Mr D van Rooyen (ANC) asked what was involved in reorganisation to take advantage of growth prospects. Also what impediments were there to such a reorganisation?

Secondly, Mr Van Rooyen asked what lessons might be learned from the recent banking crisis in Cyprus.

Mr N Koornhof (COPE) put on record that he commended the Governor and her team. He thanked her for the SARB’s input and agreed with the Governor that what the next mutation of the crisis was likely to be was a most important question. Were we not already entering that next mutation? One saw what the fall in the price of commodities was doing. There was huge uncertainty in those markets. There would be a huge impact on South Africa's income from exports.  In the light of this new mutation coming in, like the cold front that was about to hit Cape Town, was the SARB considering altering the reserve strategy?  There would be a huge pressure on the rand:dollar rate of exchange. The rand had deteriorated in the last 24 hours by almost 20 cents. 'We don't know what it will do today.' It was indeed a time of uncertainty. 

Mr Koornhof did ask for any information on the loan to Zimbabwe that had been reported in the media, but he assured Ms Marcus and her colleagues that, contrary to the media’s view, his question would not be ‘a grilling’. He thought that Zimbabwe’s finance minister had ‘jumped the gun’. One did not know the conditions for the loan or the details. The loan was reported to be in the region of $100 million, but one did not  know if it would help democracy in that country. With all due respect to the president of that country, Zimbabwe did not have a good track record of running its finances. However, he understood that it was important to have stable neighbours. However, there was 'an unnecessary cloud of secrecy' around the loan. There was need for clarity, as this uncertainty was not good for South Africa, or for the National Treasury, or for the SARB if it was involved. If the SARB was not in a position to offer any information today, it had to be asked when one could expect some kind of clarity on this loan.

Mr D Ross (DA) appreciated the SARB’s efforts to make administered prices, in particular, electricity tariffs, inflation related. This had saved South Africa R400 billion, with the Eskom application to the National Energy Regulator of South Africa (NERSA) being reduced from R1 trillion to about R600 billion.   

Mr Ross asked if the SARB had any more recommendations on administered prices. Did the SARB think that the 8% electricity pricing, although it was higher than inflation, was feasible?

Mr Ross had two weeks ago attended a joint sitting of the European Parliament and was shocked to learn that South Africa might experience further difficulties in terms of its quotas and levies and that there was a unilateral withdrawal of South Africa's access to its European markets. He understood that South Africa was moving towards 'the BRICS situation', but it was certainly of great concern.

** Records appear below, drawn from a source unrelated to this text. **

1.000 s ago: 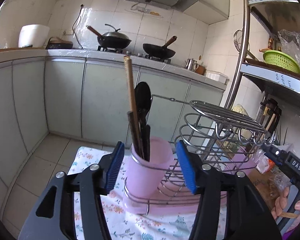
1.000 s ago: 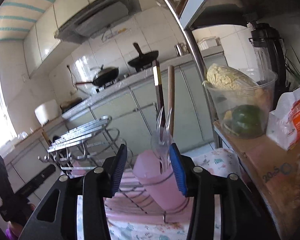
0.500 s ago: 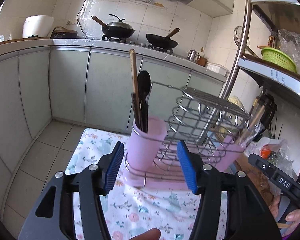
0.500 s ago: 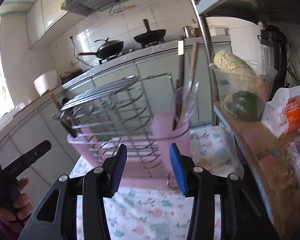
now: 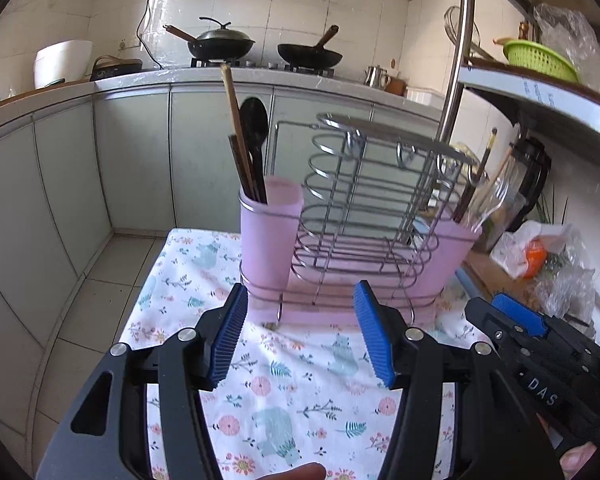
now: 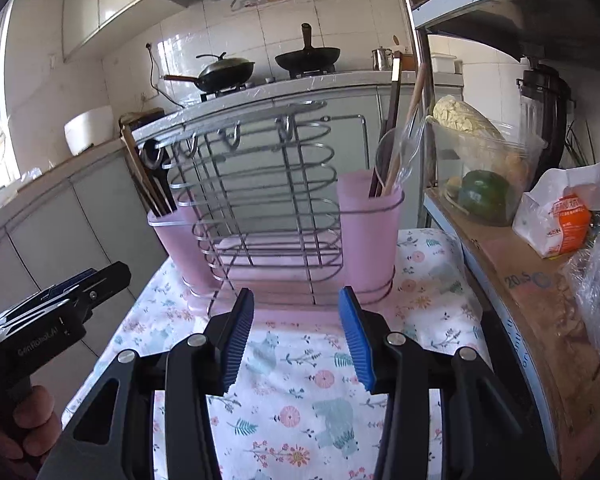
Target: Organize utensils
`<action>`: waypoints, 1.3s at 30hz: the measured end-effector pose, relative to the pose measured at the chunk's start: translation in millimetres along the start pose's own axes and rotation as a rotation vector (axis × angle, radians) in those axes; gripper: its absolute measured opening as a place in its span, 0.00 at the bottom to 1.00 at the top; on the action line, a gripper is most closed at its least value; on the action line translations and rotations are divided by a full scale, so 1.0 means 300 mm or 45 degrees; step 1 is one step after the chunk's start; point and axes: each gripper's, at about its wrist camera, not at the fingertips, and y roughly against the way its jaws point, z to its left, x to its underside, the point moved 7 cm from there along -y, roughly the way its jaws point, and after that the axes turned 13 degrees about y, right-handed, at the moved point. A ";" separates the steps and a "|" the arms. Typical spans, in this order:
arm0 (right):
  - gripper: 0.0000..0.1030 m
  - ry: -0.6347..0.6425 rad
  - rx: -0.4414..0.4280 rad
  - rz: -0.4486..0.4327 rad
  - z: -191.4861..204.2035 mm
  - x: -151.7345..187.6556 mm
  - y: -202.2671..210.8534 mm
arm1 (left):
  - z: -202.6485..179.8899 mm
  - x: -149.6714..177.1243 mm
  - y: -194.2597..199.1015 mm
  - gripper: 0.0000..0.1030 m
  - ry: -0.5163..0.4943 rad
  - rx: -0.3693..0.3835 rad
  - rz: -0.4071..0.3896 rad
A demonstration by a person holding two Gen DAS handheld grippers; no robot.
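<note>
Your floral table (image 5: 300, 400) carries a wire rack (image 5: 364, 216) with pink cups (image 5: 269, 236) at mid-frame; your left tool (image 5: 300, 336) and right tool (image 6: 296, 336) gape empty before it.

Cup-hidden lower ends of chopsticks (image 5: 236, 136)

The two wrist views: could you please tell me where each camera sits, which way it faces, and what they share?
Left wrist: rides on the left gripper, jaws open and empty, looking slightly down over the floral tablecloth at the wire utensil rack; the right gripper shows at lower right.
Right wrist: rides on the right gripper, jaws open and empty, facing the same rack; the left gripper and hand show at lower left.
Shared: rack, both pink cups, tablecloth, stove with two woks behind.
</note>
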 end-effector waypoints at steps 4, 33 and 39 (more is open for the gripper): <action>0.43 0.030 0.029 0.004 0.012 0.012 0.004 | -0.007 0.031 -0.012 0.54 0.008 -0.004 0.027; 0.43 0.079 0.058 0.047 0.042 0.023 -0.011 | -0.030 0.079 -0.011 0.54 -0.029 -0.032 0.047; 0.43 0.077 0.056 0.047 0.042 0.024 -0.011 | -0.028 0.078 -0.013 0.54 -0.029 -0.037 0.048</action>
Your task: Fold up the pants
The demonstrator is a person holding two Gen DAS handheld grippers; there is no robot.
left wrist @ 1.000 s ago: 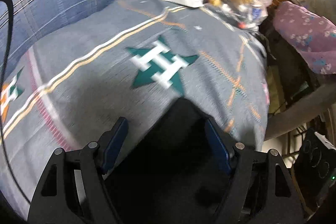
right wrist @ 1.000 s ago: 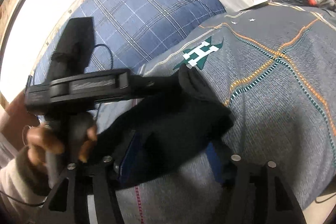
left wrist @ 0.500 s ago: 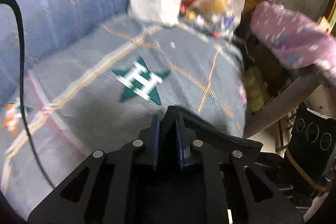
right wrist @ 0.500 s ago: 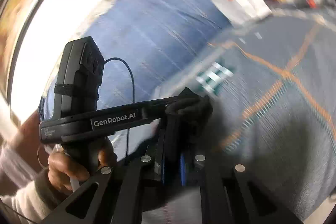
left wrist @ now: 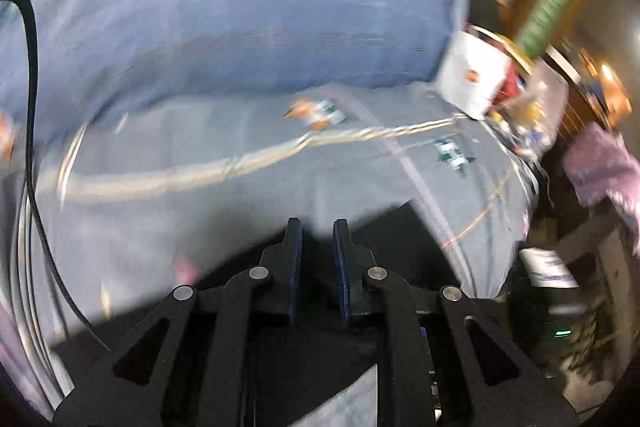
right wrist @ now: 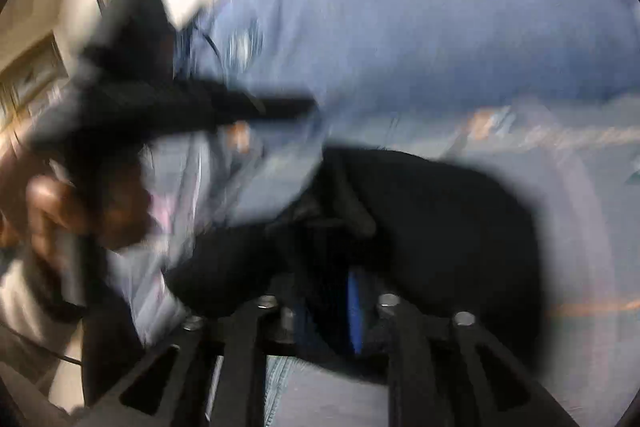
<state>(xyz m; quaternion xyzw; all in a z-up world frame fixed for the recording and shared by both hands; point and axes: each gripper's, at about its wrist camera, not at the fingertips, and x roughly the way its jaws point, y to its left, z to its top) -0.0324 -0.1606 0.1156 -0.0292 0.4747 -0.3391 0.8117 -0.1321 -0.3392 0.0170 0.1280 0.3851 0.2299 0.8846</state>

Mr Ross asked Ms Marcus if she foresaw any intervention from the South African government in regard to the above. He believed that there was need for high level political intervention to ameliorate the export difficulties that the country was experiencing. Would the SARB take up this responsibility?
 
Mr Ross said noted that it was necessary to keep careful watch over South Africa’s debt level if its economy declined. 

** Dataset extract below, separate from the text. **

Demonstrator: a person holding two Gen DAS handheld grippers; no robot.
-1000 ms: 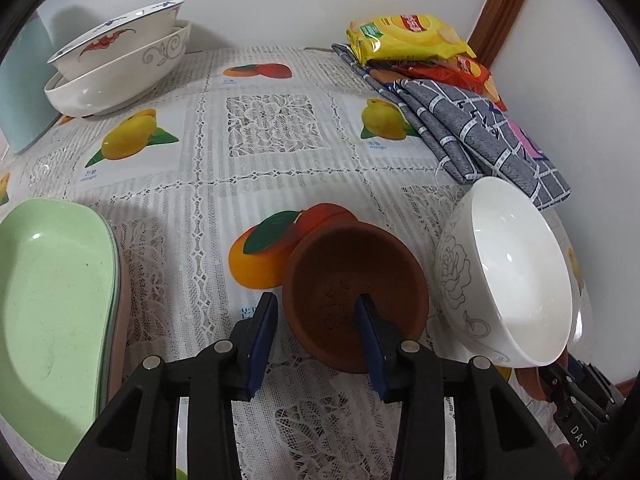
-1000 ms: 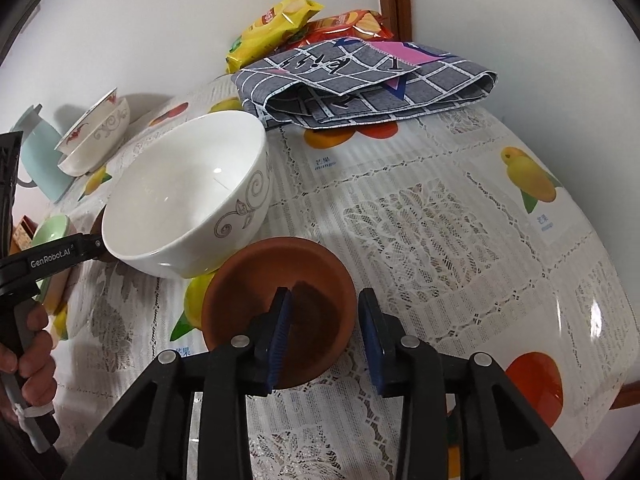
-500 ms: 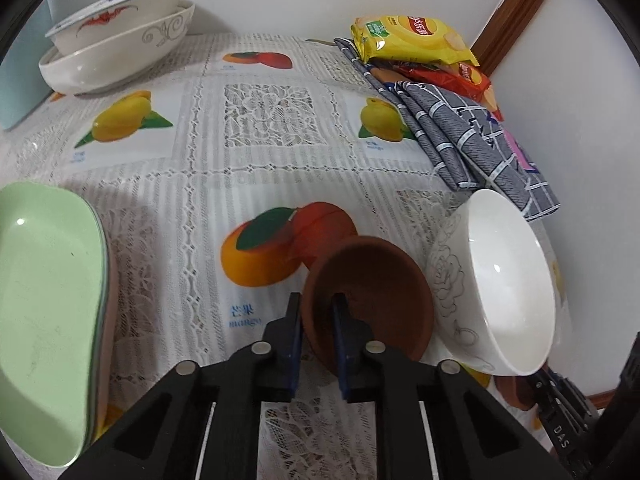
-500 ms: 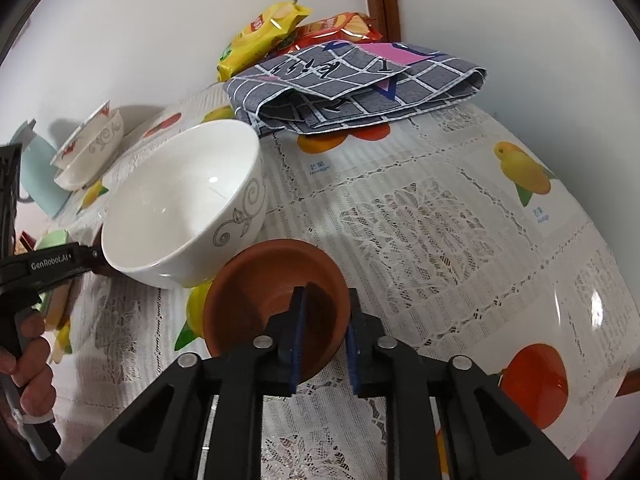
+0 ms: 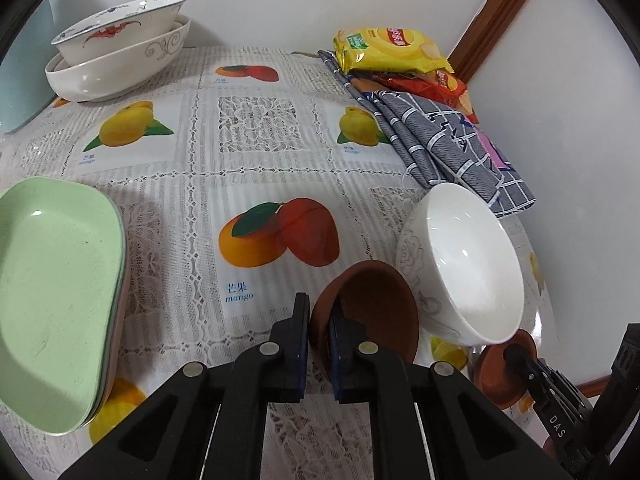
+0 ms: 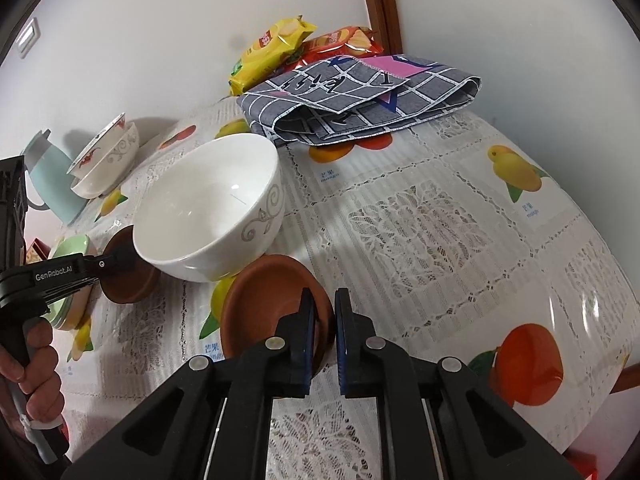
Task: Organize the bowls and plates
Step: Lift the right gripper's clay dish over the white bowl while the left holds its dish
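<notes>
1. At the far left of the bench (image 5: 256,168), a stack of shallow plates with a green plate (image 5: 52,280) on top already sits gathered; I judge that part done.
2. At the back left, a blue-rimmed painted bowl (image 5: 120,28) is nested in a wider white bowl (image 5: 116,68), another finished pile by the look of it.
3. The left tongs (image 5: 319,332) have just been closing and now pinch the near rim of a brown clay bowl (image 5: 372,304), one pad outside the wall and one inside. The bowl tilts, touching the white bowl beside it.
4. The white patterned bowl (image 6: 208,208) stands loose between the two clay pieces, belonging to no stack yet.
5. The right tongs (image 6: 324,320) have likewise just been closing and now clamp the near rim of a brown clay saucer (image 6: 268,300), which lies just beside the white bowl's foot.
6. Left to do, as I judge it: carry the two clay pieces to a pile, then place the white bowl, perhaps with the nested bowls.
</notes>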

Mr Ross further said that, as Mr Koornhof had indicated, the reported loan to Zimbabwe was clouded in secrecy. Perhaps there were unintended consequences. Zimbabwe’s finance minister was reported to have said that the loan was to help small and medium sized businesses, although it was not earmarked for enhancing democracy. The information available was inconsistent. What exactly was the purpose of the loan? Was the global political agreement on Zimbabwe being honoured? What was the progress on implementation of Zimbabwe's Electoral Act? He also asked about Zimbabwe's Human Rights Commission Act. Was monitoring the process part of the preconditions for the loan? It was important that Zimbabwe’s upcoming elections should be monitored. The Southern African Development Community (SADC) observation mission on the referendum was positive. However, unfortunately all the good work was undone when Mr Robert Mugabe, President of Zimbabwe, made utterances that the western observers would not be allowed at the electoral level. Certainly it should be a very strong precondition that there should be a very strong monitoring system when elections took place. He called for an independent and transparent process for the loan.

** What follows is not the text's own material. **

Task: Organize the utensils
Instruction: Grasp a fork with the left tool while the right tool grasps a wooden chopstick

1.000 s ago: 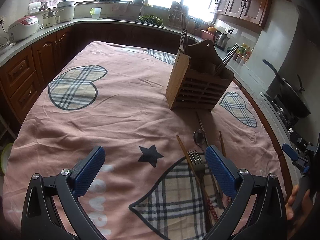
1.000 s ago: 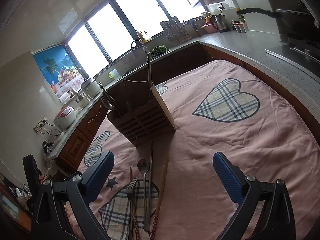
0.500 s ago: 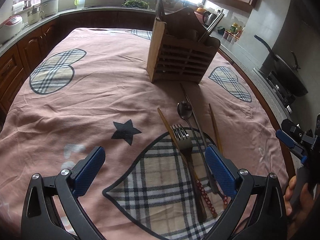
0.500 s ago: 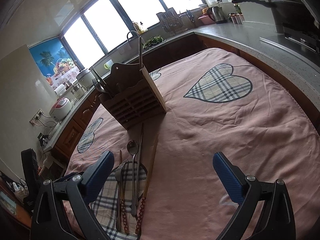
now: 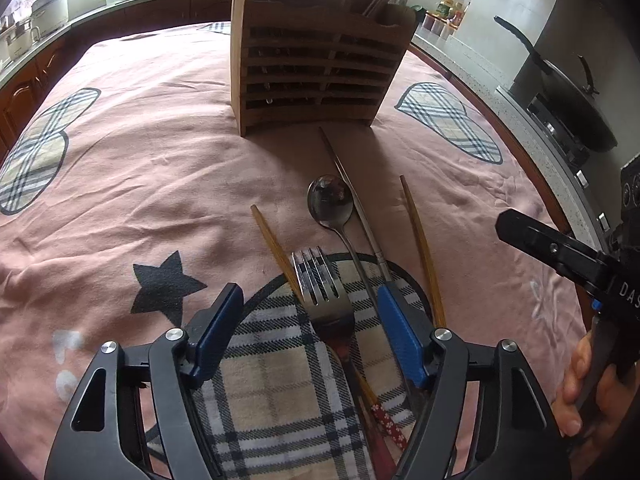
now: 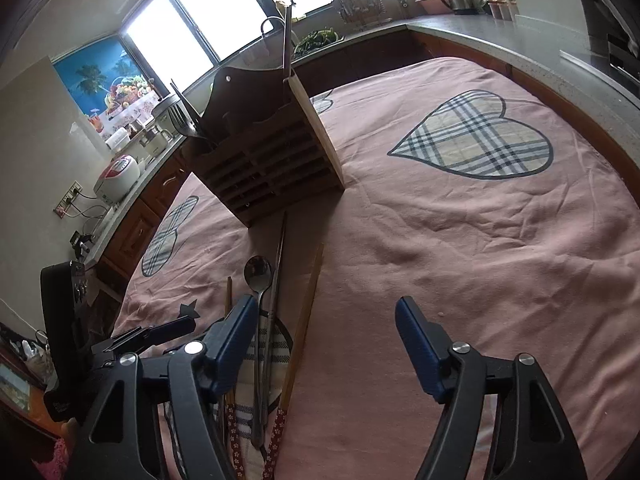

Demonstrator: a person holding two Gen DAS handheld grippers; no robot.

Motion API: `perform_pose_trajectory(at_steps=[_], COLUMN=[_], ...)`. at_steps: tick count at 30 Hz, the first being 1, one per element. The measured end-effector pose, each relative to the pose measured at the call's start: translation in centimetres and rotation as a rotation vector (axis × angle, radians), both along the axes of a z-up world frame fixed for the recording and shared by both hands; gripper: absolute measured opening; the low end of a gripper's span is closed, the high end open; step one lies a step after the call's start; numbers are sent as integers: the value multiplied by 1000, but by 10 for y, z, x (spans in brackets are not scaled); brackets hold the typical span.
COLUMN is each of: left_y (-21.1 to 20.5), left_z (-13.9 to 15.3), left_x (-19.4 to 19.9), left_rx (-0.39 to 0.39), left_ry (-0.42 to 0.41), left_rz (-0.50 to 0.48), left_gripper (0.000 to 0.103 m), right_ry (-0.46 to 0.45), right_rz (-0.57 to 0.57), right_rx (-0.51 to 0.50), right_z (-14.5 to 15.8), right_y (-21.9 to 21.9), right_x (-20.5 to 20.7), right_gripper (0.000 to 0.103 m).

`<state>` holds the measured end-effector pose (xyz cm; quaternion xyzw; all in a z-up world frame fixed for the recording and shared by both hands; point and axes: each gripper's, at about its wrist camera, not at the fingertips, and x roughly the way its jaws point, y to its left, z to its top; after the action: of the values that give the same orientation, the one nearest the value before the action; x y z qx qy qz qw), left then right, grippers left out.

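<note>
A wooden utensil holder (image 5: pixel 316 60) stands on the pink cloth and holds some utensils; it also shows in the right wrist view (image 6: pixel 272 152). In front of it lie a steel fork (image 5: pixel 320 288), a spoon (image 5: pixel 330 200), a metal chopstick (image 5: pixel 352 200) and two wooden chopsticks (image 5: pixel 420 240). My left gripper (image 5: pixel 310 328) is open low over the cloth, its fingers on either side of the fork's neck. My right gripper (image 6: pixel 326 344) is open and empty just right of the utensils, with a wooden chopstick (image 6: pixel 306 312) between its fingers.
The pink cloth with plaid hearts (image 6: pixel 472 140) covers the table. Kitchen counters ring it, with a wok (image 5: pixel 568 92) on the stove at right and a rice cooker (image 6: pixel 118 178) at left. The right gripper shows at the right edge of the left wrist view (image 5: pixel 560 252).
Both grippers have moved forward and down toward the utensils. The left gripper's fingers have narrowed and now straddle the fork. The right gripper's fingers have narrowed too.
</note>
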<state>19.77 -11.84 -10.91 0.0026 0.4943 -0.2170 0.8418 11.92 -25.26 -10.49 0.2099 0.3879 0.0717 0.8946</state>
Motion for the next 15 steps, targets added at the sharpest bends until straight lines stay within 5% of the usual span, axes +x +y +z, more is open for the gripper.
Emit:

Mr Ross appreciated that the Financial Advisory and Intermediary Services (FAIS) ombud was doing a great job in respect of investments in the property syndicates. An intervention by the SARB into the syndicates had left many dormant buildings in South Africa. This had a negative impact on job creation. He referred to the Sharemax situation and others.  How could the SARB improve the timing of the interventions to ensure at least some return for investors? Many old people now had nothing on the table.

The Chairperson asked for responses first, before taking further questions. 

Ms Marcus replied that the Zimbabwe loan and its conditions was for government to government discussion. The SARB was not involved in such discussions and did not know any more than Members. If National Treasury were given a mandate, it would be for National Treasury to answer questions on conditions and terms.

Ms Marcus replied that the SARB had tried to have an ongoing information campaign to alert members of the public to issues such as Sharemax, and the whole question of ponzi schemes. She called upon parliamentarians to assist through their constituency work. Sharemax was an especially sophisticated example of such a scheme. There were no winners in a ponzi scheme. The SARB was involved because such schemes took deposits from members of the public illegally. A more proactive approach was required because one heard about these schemes only after people had lost money. 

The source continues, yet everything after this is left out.